The ad was developed as a cooperative venture between the county Economic Development Office and Sequoia National Park officials. Superintendent Woody Smeck and Ash Mountain staff helped create the ad campaign.
According to Eric Coyne, the county’s tourism manager, the ad — “Escape to Sequoia National Park” — will go live Saturday, Nov. 2, on the L.A. Times and Sequoia Park websites.
“We chose the L.A. Times website because the target audience of thousands of potential visitors is only a tank of gas away,” said Coyne, who negotiated the placement of the ad. “The Sequoia ad will be positioned on at least four locales on the Times site, including ‘Local News,’ the most visited page.”

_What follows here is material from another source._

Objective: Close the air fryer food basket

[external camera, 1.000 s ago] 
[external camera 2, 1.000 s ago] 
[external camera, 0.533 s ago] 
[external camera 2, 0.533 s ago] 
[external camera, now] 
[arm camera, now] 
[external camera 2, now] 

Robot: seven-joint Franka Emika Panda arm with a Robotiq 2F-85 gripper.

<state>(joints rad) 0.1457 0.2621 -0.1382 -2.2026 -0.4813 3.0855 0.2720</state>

Coyne said how long the ad runs will be determined by the actual clicks on the ad on where it appears on the LA Times website. Pay-per-click ads routinely cost $48 to $50 per one thousand clicks on the high-traffic site.
“I was able to negotiate $9 per thousand clicks so that could translate into several hundred thousand clicks by potential Sequoia Park visitors,” Coyne said.
Once the web visitor clicks on the ad, the user is redirected to the official Sequoia National Park website. A red icon on Sequoia’s home page attracts the site visitor’s attention to then click on the “Plan Your Visit” feature. In a negotiated agreement between the County and park officials, Sequoia’s website will direct the site visitor to gateway resources like lodging and restaurants through other area websites like those of the Sequoia Foothills Chamber of Commerce (Three Rivers) and the Sequoia Tourism Council.
Woody Smeck previously said that Sequoia Park officials were already making plans for a tourism promotion when the government shutdown occurred. And at the October Three Rivers town meeting, Supervisor Ishida pledged to seek some relief for local businesses.
Dennis Villavicencio, a local business owner who organized a protest of the government shutdown, called the $2,500 ad campaign a “token gesture.”
“It’s a step in the right direction, and I think it’s the right thing to do,” Villavicencio said. “The park is genuinely trying to cooperate with the Three Rivers community, and I’m encouraged by their efforts.”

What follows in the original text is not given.